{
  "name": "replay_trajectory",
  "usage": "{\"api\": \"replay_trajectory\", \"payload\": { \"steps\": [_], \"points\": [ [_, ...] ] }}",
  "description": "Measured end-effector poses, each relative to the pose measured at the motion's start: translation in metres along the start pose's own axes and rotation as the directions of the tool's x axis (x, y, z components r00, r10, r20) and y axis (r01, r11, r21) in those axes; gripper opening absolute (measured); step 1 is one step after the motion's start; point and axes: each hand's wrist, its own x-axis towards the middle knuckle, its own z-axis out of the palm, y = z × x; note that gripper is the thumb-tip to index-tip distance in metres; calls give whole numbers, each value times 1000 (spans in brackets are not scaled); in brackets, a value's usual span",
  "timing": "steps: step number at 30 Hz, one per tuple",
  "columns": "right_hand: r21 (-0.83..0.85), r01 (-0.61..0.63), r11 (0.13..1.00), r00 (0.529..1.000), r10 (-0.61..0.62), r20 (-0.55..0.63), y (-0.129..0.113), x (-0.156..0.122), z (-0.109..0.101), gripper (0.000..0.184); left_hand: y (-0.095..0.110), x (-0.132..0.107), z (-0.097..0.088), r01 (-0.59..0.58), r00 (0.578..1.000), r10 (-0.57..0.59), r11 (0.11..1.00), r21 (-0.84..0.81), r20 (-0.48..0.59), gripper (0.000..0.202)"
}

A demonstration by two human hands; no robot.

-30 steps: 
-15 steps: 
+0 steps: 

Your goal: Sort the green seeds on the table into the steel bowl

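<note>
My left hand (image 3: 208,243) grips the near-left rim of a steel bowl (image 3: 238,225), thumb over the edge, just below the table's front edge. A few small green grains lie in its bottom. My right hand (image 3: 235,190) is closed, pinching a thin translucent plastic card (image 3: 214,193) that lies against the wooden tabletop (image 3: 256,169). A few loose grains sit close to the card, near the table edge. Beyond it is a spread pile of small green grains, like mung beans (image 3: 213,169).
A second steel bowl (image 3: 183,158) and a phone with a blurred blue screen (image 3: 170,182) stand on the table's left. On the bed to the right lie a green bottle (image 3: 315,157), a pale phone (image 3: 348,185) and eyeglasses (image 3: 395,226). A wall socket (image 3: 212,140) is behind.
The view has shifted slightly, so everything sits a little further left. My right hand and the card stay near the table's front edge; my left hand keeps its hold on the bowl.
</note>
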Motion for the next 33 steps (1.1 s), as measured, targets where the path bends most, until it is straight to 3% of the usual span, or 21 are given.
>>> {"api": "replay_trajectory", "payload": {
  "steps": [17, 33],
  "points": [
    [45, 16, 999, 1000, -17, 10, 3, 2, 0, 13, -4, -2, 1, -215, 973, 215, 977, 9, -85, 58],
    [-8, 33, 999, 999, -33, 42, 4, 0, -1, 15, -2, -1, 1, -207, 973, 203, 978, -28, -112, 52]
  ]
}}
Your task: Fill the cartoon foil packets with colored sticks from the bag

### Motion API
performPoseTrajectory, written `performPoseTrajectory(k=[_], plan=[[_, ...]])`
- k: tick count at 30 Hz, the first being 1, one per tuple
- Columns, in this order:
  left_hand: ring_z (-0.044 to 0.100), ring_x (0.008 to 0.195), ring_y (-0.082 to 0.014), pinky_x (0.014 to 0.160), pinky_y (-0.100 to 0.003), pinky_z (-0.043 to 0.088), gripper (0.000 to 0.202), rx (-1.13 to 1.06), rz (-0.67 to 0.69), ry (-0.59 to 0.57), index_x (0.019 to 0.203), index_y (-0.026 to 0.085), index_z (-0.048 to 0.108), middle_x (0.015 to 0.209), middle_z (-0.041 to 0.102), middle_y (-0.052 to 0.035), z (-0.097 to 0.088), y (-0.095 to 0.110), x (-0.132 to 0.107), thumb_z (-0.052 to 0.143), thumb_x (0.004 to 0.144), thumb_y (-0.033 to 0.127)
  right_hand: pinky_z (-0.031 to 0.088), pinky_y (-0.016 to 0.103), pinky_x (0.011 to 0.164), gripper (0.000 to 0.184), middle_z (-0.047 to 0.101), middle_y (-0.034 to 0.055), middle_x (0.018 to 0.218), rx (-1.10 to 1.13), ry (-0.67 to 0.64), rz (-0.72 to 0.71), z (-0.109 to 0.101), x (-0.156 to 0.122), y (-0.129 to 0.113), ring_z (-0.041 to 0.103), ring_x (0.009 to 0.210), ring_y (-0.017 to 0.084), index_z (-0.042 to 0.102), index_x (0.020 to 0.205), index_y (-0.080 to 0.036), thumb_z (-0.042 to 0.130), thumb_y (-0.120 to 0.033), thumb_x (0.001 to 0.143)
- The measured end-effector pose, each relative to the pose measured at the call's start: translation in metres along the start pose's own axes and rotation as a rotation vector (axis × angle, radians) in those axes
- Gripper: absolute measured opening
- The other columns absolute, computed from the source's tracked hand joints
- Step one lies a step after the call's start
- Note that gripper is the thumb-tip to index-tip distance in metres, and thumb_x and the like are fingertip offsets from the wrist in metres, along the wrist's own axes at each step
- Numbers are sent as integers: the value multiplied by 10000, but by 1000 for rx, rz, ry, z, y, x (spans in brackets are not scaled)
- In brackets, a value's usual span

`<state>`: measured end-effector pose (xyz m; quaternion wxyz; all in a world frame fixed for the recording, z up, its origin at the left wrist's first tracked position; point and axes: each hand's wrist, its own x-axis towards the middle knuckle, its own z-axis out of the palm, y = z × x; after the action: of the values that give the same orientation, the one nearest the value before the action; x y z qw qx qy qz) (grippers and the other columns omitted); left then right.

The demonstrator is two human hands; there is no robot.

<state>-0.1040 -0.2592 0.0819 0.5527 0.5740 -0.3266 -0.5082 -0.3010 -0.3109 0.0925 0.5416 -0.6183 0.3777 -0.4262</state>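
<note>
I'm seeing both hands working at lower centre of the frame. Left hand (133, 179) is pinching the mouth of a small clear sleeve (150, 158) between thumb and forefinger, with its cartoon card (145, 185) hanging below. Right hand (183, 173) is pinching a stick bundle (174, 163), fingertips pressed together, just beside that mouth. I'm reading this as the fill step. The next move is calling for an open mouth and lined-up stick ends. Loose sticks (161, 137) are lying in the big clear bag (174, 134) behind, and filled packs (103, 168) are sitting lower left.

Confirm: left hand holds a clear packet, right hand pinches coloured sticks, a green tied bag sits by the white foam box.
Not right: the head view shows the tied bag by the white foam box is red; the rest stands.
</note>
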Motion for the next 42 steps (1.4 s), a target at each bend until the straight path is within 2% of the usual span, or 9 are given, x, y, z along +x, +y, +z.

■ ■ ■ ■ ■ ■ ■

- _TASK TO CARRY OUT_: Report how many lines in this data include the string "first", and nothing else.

- _ANSWER SPACE_: 2